Source: https://openjurist.org/312/us/373
Timestamp: 2019-04-23 03:58:24+00:00

Document:
NELSON, Chairman of State Tax Commission, et al.
See 312 U.S. 716, 61 S.Ct. 804, 85 L.Ed. —-.
The issue in this case is identical with that in Nelson v. Sears, Roebuck & Co., 312 U.S. 359, 61 S.Ct. 586, 85 L.Ed. —-, No. 255, decided this day. Respondent is an Illinois corporation authorized to do business in Iowa. Respondent operates retail stores and mail order houses throughout the United States. It has 29 retail stores1 and several order offices in Iowa. It collects the Iowa tax on sales made at the retail stores and on sales handled by those order offices. But it has refused to collect the tax2 on orders sent directly from Iowa customers to its out of state mail order houses and filled by direct shipments through the mails or a common carrier to the purchasers in Iowa. Respondent, in seeking an affirmance of the judgment of the Iowa Supreme Court3 (Montgomery Ward & Co. v.
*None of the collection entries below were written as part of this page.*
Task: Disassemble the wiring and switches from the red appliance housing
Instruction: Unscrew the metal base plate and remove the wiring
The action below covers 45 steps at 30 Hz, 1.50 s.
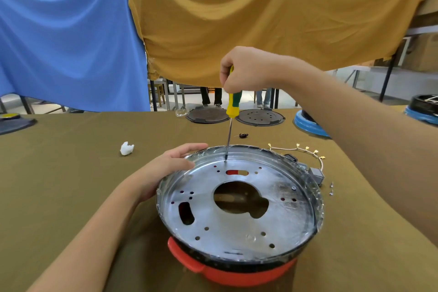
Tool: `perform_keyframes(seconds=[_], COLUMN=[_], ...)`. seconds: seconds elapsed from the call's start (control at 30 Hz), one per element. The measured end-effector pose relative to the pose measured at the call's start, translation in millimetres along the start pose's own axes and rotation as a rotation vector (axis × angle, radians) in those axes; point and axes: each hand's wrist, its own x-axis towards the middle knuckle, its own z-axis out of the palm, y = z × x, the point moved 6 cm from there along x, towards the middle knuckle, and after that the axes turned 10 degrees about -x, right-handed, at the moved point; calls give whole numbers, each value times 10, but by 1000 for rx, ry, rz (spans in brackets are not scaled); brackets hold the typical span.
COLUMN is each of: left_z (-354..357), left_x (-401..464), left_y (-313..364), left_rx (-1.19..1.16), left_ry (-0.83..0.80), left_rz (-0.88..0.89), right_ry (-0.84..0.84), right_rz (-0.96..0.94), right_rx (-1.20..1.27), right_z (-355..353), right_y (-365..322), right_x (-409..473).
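Observation:
The red appliance housing (227, 272) sits in front of me, its round silver metal plate (279, 218) full of holes and cut-outs. My left hand (163, 168) rests on the housing's left rim with its fingers laid flat along the edge. My right hand (246, 71) grips the yellow and green handle of a screwdriver (233, 106) held upright. Its tip touches the plate near the far rim. A white wire harness (298, 149) with yellow terminals lies on the table at the right, beside a grey switch block (316, 174).
Several small screws (331, 188) lie right of the housing. A crumpled white wad (126, 148) sits at the left, and a small black part (243, 135) lies behind the housing. Two dark round plates (208, 116) (259, 117) and blue appliance bases (308, 123) line the far edge.

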Motion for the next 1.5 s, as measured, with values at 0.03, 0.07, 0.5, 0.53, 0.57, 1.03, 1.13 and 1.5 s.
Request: perform_keyframes(seconds=[0.03, 0.07, 0.5, 0.53, 0.57, 1.03, 1.13, 1.5], left_z=[-2, -2, -19, -17, -14, 11, 16, 3], left_x=[2, 6, 28, 26, 25, 5, 5, 24], left_y=[-3, -3, -33, -35, -37, -27, -17, -42], left_rx=[-3, -8, -19, -20, -18, -46, -53, -50], left_ry=[-1, -3, -16, -20, -23, -30, -31, -32], left_rz=[2, 3, -13, -9, -6, -2, 3, 0], right_ry=[22, 43, 76, 72, 89, 136, 145, 178], right_rz=[24, 44, -102, -71, -38, 24, 25, 31], right_rx=[-2, -11, 548, 557, 482, 322, 108, 452], right_z=[15, 25, 123, 144, 143, 41, 91, 78], right_y=[43, 77, 4, -7, -6, 30, 35, 117], right_x=[13, 25, 15, 29, 41, 11, 12, -37])
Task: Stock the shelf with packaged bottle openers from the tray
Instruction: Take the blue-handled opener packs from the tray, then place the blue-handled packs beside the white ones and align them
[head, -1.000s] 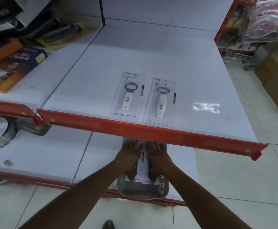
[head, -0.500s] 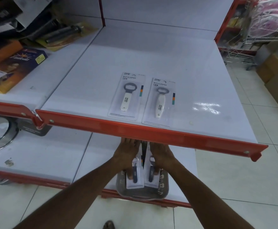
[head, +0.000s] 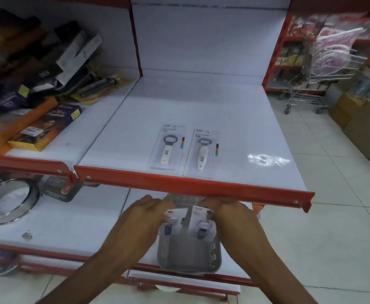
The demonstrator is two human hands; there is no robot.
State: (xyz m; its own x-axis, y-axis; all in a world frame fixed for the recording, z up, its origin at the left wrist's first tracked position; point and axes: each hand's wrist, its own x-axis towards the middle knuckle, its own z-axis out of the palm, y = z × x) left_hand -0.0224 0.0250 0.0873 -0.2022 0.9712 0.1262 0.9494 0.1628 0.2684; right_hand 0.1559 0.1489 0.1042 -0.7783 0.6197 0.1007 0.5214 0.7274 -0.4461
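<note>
Far left: cluttered boxes [head: 37,128] on upper shelf, metal ring [head: 8,200] on lower shelf. Left hand [head: 142,218] over grey tray [head: 188,257] on lower shelf, fingers pinched on left carded opener [head: 174,218], lifted above tray. Right hand [head: 230,216] just beside, fingers clamped on right carded opener [head: 201,220]; both cards partly under red shelf lip [head: 190,185]. On white upper shelf [head: 223,110], two packaged bottle openers [head: 168,148] flat, side by side, near front edge. Far right: wire cart [head: 307,88], cardboard boxes [head: 366,128] on tiled floor.
</note>
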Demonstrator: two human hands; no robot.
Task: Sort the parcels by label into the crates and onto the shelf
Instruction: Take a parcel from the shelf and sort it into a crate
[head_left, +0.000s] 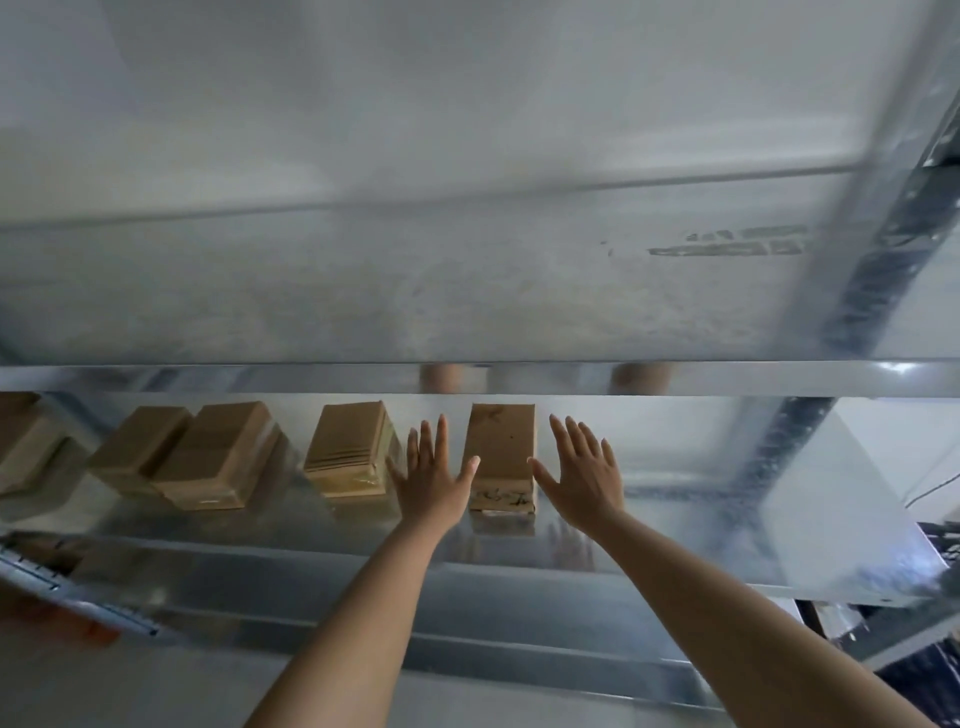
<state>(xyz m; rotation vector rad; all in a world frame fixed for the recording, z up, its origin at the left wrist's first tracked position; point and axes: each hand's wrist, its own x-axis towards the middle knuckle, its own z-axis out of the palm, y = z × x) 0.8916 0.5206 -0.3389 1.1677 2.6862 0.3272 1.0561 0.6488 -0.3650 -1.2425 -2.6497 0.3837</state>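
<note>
A brown cardboard parcel (502, 453) with dark handwriting on its near face stands on the metal shelf (675, 540). My left hand (432, 475) is flat and spread just left of it, thumb at its edge. My right hand (582, 470) is spread just right of it, thumb near its side. Neither hand grips the parcel. To the left on the same shelf stand more brown parcels: one close by (349, 451), two side by side (218, 457), (139, 448), and one cut off at the frame's edge (23, 441).
A higher shelf board (467, 291) spans the view above, its front lip low over the parcels. A perforated steel upright (878, 291) rises at right. Something orange (62, 621) shows at lower left, below the shelf. Dark clutter lies at lower right.
</note>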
Roddewig, 228 Iowa, 1273, 292 N.W. 142) which held that the Iowa Use Tax, Code Iowa 1939, § 6943.102 et seq., as applied to these mail orders is unconstitutional,4 makes substantially the same arguments5 as were advanced in Nelson v. Sears, Roebuck & Co., supra. Distribution of catalogues in Iowa apparently involves no act of respondent or its agents within the state. There was testimony that no employee of the mail order houses lives in Iowa; that there are no acts of respondent in Iowa in regard to any of the orders sent to the out of state mail order houses; and that respondent has no machinery for collecting sums due from Iowa customers by individuals within the state, it not being the practice of respondent to refer its delinquent mail order accounts to its retail stores in Iowa for collection. Those facts are immaterial. Some of respondent's employees are in Iowa representing it in the course of business which it is conducting pursuant to its permit to do business in that state. The fact that other of its employees who work in the mail order houses and handle the mail orders here involved are not in Iowa is wholly irrelevant. It does not permit respondent to escape the burden which Iowa has exacted as a price of enjoying the full benefits flowing from its aggregate Iowa business. Nelson v. Sears, Roebuck & Co., supra.
The CHIEF JUSTICE and Mr. Justice ROBERTS dissent for the reasons stated in the dissenting opinion in No. 255, Nelson v. Sears, Roebuck & Co., 312 U.S. 359, 61 S.Ct. 586, 85 L.Ed. —-, decided this day.